→ **WORK TO BE COMPLETED**:
State how many lines in the material hold the string "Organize"; nothing besides that number is expected.
[[ INFORMATION GIVEN open ]]
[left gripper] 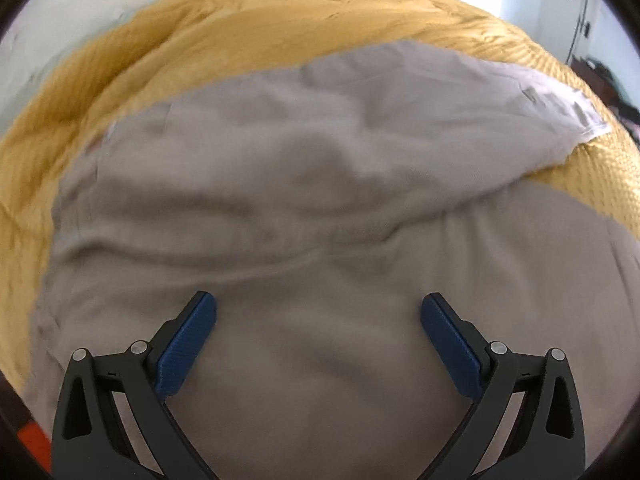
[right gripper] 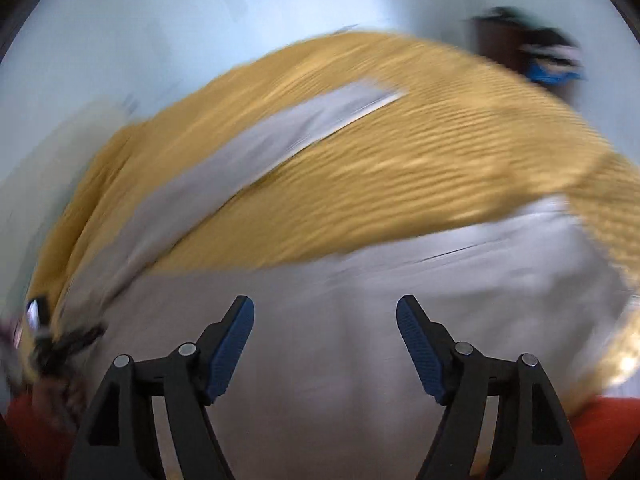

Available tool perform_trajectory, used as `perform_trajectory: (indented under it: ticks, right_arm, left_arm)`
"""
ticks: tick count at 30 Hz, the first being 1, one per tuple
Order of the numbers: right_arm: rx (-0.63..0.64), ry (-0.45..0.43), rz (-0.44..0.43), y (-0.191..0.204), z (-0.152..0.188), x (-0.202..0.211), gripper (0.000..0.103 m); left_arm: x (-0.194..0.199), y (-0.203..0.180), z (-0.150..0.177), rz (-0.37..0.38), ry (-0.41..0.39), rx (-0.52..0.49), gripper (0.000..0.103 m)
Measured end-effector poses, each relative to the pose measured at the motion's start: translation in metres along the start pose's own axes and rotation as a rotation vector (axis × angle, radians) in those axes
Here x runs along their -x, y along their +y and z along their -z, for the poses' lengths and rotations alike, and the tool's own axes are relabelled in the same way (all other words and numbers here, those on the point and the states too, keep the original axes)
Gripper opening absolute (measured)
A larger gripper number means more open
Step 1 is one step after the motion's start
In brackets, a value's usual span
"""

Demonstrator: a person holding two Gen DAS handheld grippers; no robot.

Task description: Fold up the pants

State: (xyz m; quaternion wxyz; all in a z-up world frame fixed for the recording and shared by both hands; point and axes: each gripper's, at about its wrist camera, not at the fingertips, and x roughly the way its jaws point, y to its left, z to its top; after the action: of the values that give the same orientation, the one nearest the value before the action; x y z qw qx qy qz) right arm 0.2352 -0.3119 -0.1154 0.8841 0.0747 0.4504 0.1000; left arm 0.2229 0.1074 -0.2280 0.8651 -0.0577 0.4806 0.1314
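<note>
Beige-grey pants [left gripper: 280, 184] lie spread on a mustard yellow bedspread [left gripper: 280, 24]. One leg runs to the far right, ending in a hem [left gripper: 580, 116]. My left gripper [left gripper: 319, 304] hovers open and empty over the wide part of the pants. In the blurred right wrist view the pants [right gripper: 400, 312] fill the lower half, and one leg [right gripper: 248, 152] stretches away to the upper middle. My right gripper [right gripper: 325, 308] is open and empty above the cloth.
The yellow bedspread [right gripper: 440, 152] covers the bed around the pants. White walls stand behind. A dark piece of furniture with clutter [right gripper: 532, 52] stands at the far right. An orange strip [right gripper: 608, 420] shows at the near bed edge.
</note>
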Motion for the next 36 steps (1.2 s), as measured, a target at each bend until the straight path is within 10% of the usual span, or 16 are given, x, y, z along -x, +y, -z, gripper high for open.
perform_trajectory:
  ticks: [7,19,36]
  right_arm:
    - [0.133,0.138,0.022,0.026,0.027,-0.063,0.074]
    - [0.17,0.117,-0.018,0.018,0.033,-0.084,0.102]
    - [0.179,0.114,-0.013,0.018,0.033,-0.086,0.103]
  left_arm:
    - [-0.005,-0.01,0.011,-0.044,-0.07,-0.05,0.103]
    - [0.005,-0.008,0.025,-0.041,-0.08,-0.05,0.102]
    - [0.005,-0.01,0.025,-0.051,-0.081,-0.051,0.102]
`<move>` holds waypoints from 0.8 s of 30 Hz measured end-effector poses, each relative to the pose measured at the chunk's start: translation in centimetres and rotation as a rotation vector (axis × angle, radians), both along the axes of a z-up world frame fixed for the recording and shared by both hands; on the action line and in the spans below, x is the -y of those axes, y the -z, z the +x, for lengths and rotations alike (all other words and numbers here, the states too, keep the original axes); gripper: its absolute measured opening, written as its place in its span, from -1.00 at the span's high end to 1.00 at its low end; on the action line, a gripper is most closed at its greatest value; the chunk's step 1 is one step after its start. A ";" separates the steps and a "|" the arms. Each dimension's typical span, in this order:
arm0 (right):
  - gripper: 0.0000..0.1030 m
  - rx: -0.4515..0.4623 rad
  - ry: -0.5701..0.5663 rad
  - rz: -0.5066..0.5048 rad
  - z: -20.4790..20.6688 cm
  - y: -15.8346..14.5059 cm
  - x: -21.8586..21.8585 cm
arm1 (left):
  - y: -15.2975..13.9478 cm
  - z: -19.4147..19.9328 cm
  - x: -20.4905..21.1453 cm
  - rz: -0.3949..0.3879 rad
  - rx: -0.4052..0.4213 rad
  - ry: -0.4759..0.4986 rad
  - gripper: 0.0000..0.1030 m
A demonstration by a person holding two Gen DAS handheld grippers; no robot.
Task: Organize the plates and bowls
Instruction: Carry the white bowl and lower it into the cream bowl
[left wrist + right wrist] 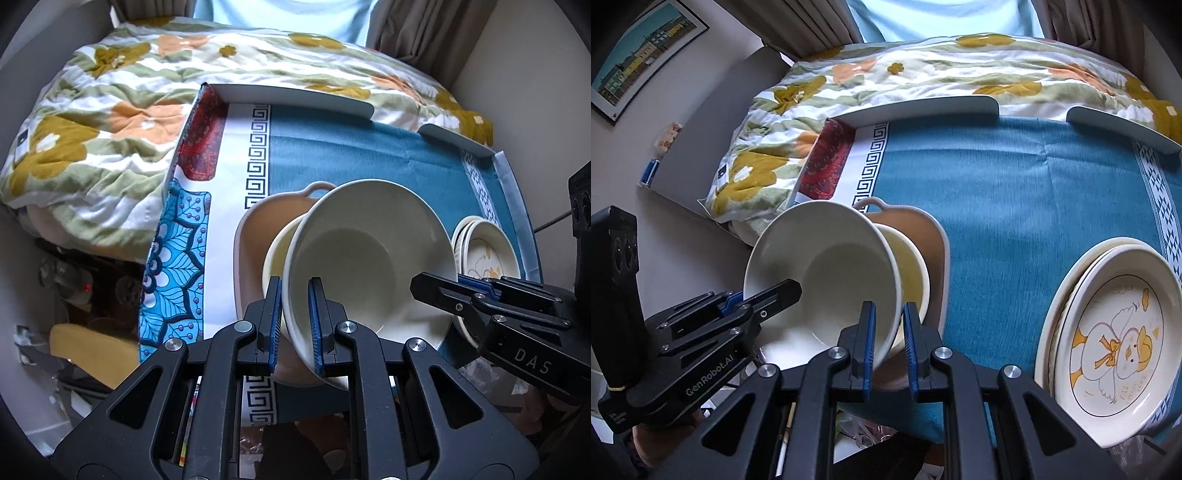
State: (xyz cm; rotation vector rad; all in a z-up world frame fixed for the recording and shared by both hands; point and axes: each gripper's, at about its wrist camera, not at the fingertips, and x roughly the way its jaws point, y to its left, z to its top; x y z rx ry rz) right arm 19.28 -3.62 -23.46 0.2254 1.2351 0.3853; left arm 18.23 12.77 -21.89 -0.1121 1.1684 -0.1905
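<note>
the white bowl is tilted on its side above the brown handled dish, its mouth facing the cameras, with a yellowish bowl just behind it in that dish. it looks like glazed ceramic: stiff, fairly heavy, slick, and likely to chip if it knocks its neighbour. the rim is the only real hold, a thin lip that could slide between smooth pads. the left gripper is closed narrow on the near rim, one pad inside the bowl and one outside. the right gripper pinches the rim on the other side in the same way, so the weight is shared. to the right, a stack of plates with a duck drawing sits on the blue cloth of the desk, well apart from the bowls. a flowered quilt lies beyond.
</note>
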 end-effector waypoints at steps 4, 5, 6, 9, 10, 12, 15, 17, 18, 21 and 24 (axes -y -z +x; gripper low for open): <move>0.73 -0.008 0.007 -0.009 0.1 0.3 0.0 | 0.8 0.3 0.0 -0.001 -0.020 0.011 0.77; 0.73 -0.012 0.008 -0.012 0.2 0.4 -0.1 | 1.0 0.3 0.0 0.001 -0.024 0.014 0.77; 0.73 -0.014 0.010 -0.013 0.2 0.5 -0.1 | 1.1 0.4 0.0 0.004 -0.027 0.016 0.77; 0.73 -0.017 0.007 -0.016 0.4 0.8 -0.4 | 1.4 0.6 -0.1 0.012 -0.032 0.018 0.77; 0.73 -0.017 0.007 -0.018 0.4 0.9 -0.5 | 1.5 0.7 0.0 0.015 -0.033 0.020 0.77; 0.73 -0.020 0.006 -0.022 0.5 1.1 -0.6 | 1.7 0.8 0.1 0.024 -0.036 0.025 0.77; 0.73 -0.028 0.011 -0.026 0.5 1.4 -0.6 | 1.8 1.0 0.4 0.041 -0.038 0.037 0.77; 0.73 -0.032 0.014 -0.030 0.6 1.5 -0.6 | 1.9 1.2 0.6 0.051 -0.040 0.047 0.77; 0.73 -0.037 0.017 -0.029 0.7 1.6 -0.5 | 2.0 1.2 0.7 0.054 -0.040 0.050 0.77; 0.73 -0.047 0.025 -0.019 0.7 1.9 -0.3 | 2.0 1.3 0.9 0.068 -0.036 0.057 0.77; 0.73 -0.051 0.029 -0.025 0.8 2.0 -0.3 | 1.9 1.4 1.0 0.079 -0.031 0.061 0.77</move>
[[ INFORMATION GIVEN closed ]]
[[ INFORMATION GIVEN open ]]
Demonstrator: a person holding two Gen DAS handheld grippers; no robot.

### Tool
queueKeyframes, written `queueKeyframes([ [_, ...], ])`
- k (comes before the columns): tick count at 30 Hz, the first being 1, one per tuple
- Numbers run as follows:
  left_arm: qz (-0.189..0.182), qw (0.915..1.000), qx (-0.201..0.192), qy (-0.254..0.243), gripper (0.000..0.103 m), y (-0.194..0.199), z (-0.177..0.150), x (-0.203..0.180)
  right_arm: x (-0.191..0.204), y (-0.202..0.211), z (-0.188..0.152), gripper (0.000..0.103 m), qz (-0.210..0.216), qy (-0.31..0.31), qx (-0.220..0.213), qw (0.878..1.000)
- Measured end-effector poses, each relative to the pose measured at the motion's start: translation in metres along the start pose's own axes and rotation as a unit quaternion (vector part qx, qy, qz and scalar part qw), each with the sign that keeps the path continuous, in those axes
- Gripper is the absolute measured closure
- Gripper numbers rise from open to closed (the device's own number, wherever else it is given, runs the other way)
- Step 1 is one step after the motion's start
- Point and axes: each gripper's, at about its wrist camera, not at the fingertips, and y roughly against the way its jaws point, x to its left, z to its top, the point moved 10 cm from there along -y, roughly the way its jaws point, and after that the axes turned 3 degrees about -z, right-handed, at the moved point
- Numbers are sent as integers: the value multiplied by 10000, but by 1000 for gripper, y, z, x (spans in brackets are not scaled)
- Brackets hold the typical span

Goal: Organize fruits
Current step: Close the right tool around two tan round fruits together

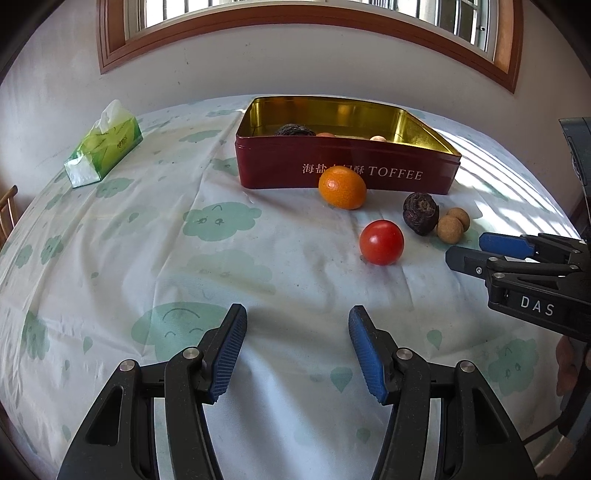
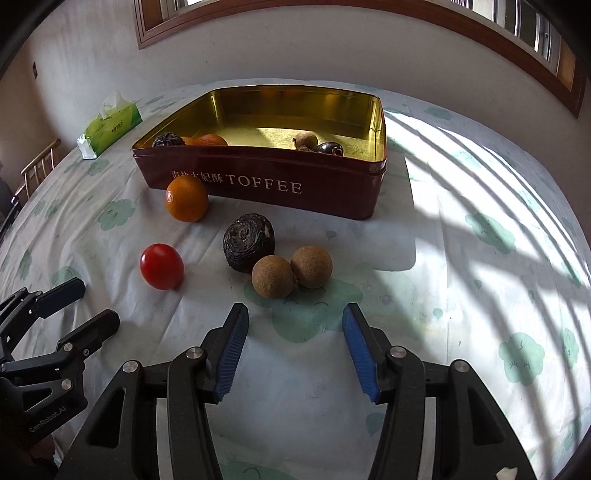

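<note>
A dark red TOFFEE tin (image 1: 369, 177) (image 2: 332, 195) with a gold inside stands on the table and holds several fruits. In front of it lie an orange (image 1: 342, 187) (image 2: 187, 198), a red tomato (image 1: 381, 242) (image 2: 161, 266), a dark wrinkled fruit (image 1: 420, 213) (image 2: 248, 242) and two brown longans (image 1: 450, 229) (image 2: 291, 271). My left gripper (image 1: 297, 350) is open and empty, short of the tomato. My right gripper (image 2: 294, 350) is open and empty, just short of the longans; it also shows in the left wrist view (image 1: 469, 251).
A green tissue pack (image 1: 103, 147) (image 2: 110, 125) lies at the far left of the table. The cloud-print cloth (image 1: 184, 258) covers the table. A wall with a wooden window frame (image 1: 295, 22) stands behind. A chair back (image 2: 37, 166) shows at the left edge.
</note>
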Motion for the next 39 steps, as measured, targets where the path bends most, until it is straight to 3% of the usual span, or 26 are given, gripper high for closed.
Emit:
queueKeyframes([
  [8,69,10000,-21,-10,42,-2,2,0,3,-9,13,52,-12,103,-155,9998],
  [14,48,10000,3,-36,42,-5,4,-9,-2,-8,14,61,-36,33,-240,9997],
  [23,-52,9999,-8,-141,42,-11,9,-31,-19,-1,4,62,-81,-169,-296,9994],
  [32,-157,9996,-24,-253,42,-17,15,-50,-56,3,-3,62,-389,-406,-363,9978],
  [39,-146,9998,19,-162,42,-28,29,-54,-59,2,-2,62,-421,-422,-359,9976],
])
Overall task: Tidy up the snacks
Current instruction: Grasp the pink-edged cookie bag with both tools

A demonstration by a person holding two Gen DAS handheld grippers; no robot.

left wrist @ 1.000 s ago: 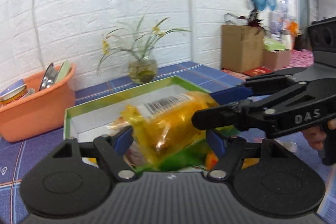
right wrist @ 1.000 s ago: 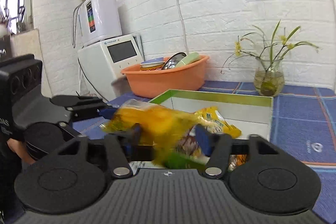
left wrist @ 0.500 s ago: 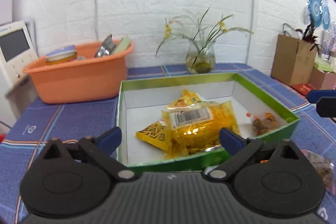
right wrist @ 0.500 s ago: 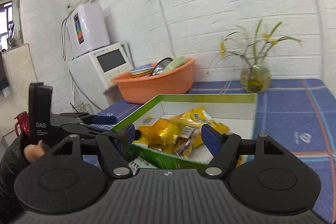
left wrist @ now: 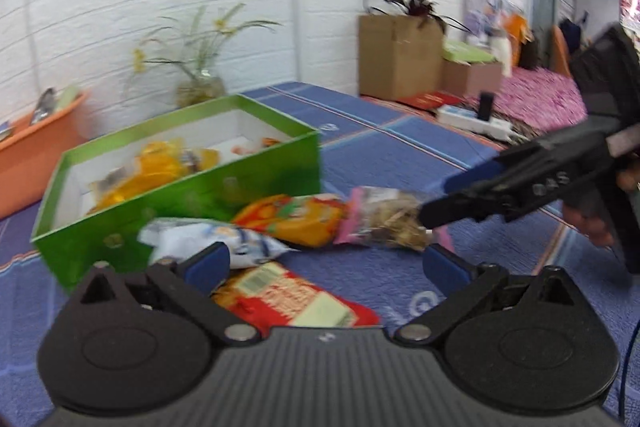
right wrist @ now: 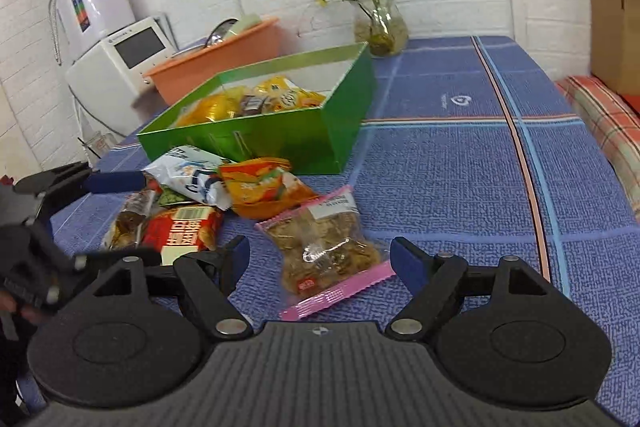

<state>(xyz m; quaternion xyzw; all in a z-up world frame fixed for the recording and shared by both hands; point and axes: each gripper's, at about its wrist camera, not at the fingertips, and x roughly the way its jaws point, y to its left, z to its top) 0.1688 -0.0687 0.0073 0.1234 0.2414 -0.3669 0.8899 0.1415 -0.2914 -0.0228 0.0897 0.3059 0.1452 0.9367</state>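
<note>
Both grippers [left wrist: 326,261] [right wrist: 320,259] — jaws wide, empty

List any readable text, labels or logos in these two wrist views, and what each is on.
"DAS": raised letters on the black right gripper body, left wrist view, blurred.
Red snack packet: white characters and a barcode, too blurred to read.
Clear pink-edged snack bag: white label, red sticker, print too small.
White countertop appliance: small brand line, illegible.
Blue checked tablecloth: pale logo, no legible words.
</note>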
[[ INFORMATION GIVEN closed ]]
→ **SOLUTION TO THIS PROBLEM**:
2